I see what you mean. See the below code snippet - it’s very close to what you’d get in the Jupyter notebook after running great_expectations suite scaffold SUITE_NAME (the command basically generates a Jupyter notebook, which yields the scaffolded suites after you run all the cells). The major difference that’s relevant to your use case is passing in a pandas df directly in batch_kwargs, under a “dataset” key (vs. a filepath). Let me know if that’s what you were looking for or if you have any other questions.

from datetime import datetime
import great_expectations as ge
from great_expectations.profile import BasicSuiteBuilderProfiler
from great_expectations.data_context.types.resource_identifiers import (
import pandas as pd

context = ge.data_context.DataContext(
context_root_dir='/Users/roblim/superconductive/test_ge_project_dir/great_expectations'  # You'll want to enter the
    # path to your ge project dir here

expectation_suite_name = "test_suite"  # You'll want to enter your own suite name here
suite = context.create_expectation_suite(
    expectation_suite_name, overwrite_existing=True

pandas_df = pd.DataFrame({"x": [1, 2, 3, 4, 5], "y": [1, 2, 3, 4, None]})

batch_kwargs = {
    "dataset": pandas_df,  # You can pass in your big Pandas dataframe directly here
    "datasource": "files_datasource",  # You'll want to enter the appropriate datasource name here
batch = context.get_batch(batch_kwargs, suite)

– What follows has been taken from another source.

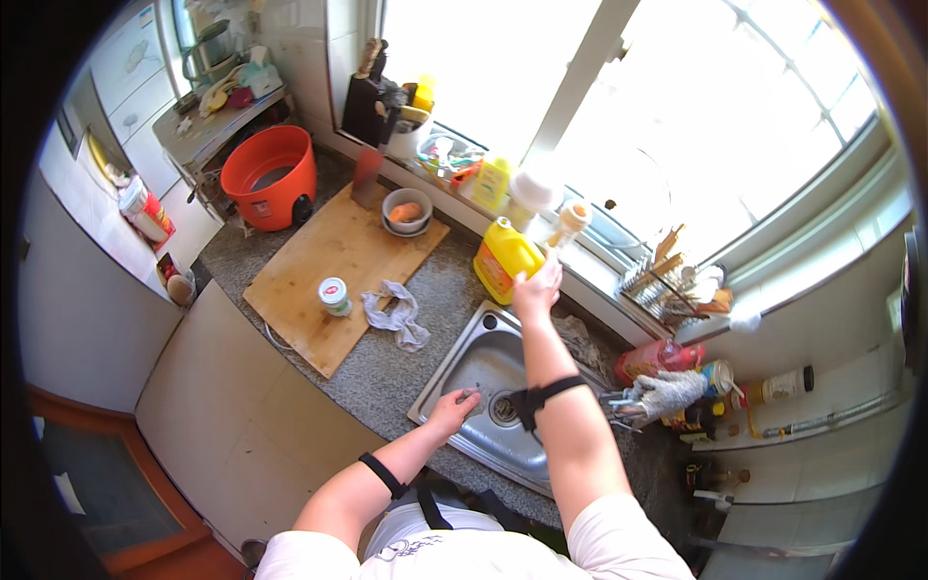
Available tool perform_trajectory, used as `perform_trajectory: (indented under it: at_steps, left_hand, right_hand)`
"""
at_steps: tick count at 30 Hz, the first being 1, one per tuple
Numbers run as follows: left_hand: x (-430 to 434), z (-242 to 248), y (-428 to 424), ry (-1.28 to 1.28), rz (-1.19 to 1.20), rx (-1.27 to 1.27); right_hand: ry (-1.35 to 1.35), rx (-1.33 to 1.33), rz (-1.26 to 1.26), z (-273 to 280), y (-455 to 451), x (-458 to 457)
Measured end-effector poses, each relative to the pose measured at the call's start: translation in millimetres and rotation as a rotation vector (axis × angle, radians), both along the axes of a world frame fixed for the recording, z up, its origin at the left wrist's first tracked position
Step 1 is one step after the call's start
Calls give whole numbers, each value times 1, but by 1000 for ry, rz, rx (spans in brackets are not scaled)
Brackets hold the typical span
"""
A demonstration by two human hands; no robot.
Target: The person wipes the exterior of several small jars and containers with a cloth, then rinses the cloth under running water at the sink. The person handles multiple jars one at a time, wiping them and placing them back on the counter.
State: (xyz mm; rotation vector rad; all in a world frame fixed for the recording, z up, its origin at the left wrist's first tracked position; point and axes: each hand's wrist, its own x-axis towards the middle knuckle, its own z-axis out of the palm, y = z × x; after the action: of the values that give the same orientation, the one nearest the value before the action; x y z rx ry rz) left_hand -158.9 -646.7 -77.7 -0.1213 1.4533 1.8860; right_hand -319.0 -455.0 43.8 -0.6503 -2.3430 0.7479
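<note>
My right hand (536, 288) reaches across the sink to the counter behind it and grips the right side of a yellow plastic jug (500, 259) with an orange label. The jug stands by the window sill, and my fingers hide part of its side. Over the near left part of the stainless steel sink (475, 359), my left hand (451, 415) has its fingers curled around a small greyish item (475, 403), too small to identify. The sink's drain strainer (504, 408) lies just right of that hand.
Left of the sink, a crumpled cloth (397, 319) touches a wooden cutting board (312, 264) that bears a lidded jar (334, 296) and stacked bowls (407, 210). An orange-red pot-like appliance (268, 177) stands behind. Bottles and a grey glove (670, 395) crowd the right.
</note>
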Motion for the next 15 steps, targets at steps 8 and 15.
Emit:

# The scaffold config is optional - if not provided, the profiler will just look at all columns and expectation types
included_columns = batch.get_table_columns()
scaffold_config = {
    # "included_columns": included_columns,
    # "excluded_columns": [],
    # "included_expectations": [],  # These are expectation types, for e.g. "expect_column_values_to_be_of_type"
    # "excluded_expectations": [],
suite, evr = BasicSuiteBuilderProfiler().profile(batch, profiler_configuration=scaffold_config)

# This persists the expectation suite to the configured expectations store
context.save_expectation_suite(suite, expectation_suite_name)

# The section below is optional, if you'd like to view the scaffolded suite and sample validation results in Data Docs
# If you'd just like to see the expectation suite (and not sample validation results), you can just call
# context.build_data_docs(resource_identifiers=[expectation_suite_identifier])
# context.open_data_docs(expectation_suite_identifier)

# Let's make a simple sortable timestamp. Note this could come from your pipeline runner.
run_id = datetime.utcnow().strftime("%Y%m%dT%H%M%S.%fZ")

results = context.run_validation_operator("action_list_operator", assets_to_validate=[batch], run_id=run_id)
expectation_suite_identifier = list(results["details"].keys())[0]
validation_result_identifier = ValidationResultIdentifier(

Whats the actual purpose of entering a datasource name here?

batch_kwargs = {
“dataset”: pandas_df, # You can pass in your big Pandas dataframe directly here
“datasource”: “invoices”, # You’ll want to enter the appropriate datasource name here

Reading get_batch(), I see it is necessary, but can’t we go simply without defining in the yml file?